For the Class paradigm, the model processes a single text input through an encoder and passes the resulting representation to a classifier to predict a discrete label. This paradigm is commonly used for tasks such as sentiment analysis and text classification. In the Matching paradigm, two text inputs are encoded separately and then interacted with through mechanisms such as element-wise multiplication or concatenation, followed by a classifier that predicts a relationship between the inputs. This framework is applied to tasks like natural language inference and semantic similarity.
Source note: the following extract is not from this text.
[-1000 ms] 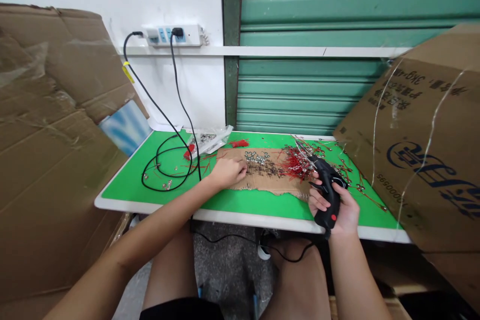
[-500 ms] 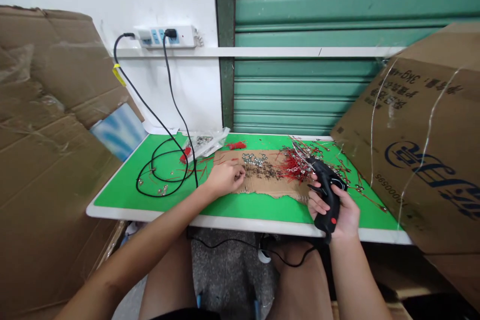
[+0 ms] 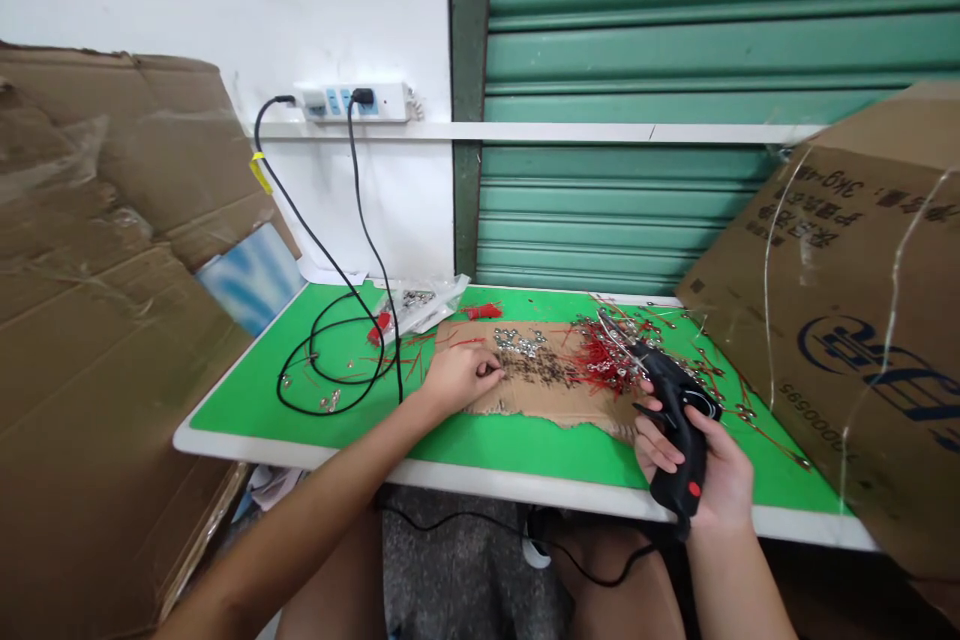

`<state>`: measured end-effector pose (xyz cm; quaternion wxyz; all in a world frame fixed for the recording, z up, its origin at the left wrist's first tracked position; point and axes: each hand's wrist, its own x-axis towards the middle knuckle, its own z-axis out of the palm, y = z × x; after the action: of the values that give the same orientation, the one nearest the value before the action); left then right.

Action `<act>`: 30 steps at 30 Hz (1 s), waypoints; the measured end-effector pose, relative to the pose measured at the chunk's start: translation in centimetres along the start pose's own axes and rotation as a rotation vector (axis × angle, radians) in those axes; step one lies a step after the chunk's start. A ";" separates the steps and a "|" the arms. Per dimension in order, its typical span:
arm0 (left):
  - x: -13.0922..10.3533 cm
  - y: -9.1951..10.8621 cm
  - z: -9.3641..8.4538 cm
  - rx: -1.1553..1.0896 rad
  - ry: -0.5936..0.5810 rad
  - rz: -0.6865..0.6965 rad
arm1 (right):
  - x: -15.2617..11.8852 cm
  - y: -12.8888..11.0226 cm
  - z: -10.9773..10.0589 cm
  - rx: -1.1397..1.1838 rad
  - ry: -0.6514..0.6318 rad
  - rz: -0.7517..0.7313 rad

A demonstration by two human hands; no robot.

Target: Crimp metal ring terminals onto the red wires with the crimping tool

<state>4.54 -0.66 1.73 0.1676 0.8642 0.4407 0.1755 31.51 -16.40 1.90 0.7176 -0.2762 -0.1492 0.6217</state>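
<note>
My right hand (image 3: 724,465) is wrapped round the handle of a black glue gun (image 3: 679,420), whose nozzle points up and left over a heap of red cords with small silvery bells (image 3: 604,360). My left hand (image 3: 461,378) rests at the left part of a torn cardboard sheet (image 3: 555,407), thumb and fingers pinched together. Whatever those fingers hold is too small to make out. Just right of them the sheet carries dark scorch-like marks (image 3: 540,370). A cluster of small silvery pieces (image 3: 517,342) lies above the marks.
A plastic bag of small metal pieces (image 3: 427,305) and a red bundle (image 3: 481,310) lie at the back of the green table (image 3: 247,390). Black cables (image 3: 285,370) loop at left from a power strip (image 3: 352,102). Large cardboard boxes (image 3: 97,320) (image 3: 840,320) flank both sides.
The view has shifted slightly, so the scene sits lower in the picture. My left hand stays pinched at the cardboard, and my right hand still holds the glue gun over the heap.
</note>
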 end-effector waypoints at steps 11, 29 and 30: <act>0.6 -2.1 -3.7 0.210 0.014 -0.125 | -0.4 0.2 1.0 -0.024 0.076 -0.004; 1.7 -2.1 -3.4 0.377 -0.027 -0.076 | -0.3 0.3 1.4 -0.300 0.069 -0.033; 1.4 -2.1 -3.5 0.365 -0.002 -0.058 | -0.3 0.3 1.4 -0.305 0.071 -0.037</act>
<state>2.29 2.12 4.07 0.0135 0.8672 0.4900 0.0871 30.46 -16.34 2.92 0.6833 -0.4010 -0.2217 0.5684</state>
The Sequence Labeling (SeqLab) paradigm involves encoding a sequence of tokens and using a decoder to predict a label for each token in the sequence. This approach is widely used for tasks such as part-of-speech tagging and named entity recognition. The decoder often employs conditional random fields (CRF) to model dependencies between adjacent labels. The Machine Reading Comprehension (MRC) paradigm takes a passage and a question as inputs, encodes them jointly, and predicts a span from the passage that answers the question. This is typically implemented with two classifiers that predict the start and end positions of the answer span.
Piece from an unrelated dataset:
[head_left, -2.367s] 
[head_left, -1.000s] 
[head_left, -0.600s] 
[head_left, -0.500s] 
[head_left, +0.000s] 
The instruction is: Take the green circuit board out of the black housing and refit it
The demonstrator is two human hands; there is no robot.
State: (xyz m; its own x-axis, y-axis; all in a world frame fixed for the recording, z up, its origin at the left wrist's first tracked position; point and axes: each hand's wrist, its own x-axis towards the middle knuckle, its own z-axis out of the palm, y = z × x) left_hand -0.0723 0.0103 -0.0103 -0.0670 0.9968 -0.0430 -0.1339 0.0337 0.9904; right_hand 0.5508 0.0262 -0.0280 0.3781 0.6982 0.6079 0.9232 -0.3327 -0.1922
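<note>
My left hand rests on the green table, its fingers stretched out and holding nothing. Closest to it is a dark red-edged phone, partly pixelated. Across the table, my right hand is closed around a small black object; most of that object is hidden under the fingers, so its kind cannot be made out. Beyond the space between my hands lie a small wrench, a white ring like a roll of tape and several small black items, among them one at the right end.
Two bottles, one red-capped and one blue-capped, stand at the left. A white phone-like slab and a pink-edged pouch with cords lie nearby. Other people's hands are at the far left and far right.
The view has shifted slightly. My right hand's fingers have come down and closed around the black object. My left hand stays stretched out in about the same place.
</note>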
The Sequence-to-Action-Sequence (Seq2ASeq) paradigm is designed for structured prediction tasks, where the goal is to generate a sequence of actions that transform an initial configuration into a desired final state. This is achieved by iteratively predicting actions based on the current configuration, which may include elements such as a stack and buffer. The model encodes the input text and uses a decoder to output the action sequence, which can be used to construct structures like dependency trees.
The (M)LM paradigm reformulates downstream tasks into a masked language modeling task by modifying the input with a prompt that contains unfilled slots. The pre-trained language model fills these slots, and the output tokens are mapped to task labels through a verbalizer. This approach, known as prompt-based learning, enables few-shot and zero-shot learning by leveraging the pre-trained model's knowledge without requiring extensive task-specific training. The choice of prompt and verbalizer is crucial, and they can be designed manually, mined from corpora, or generated using other models.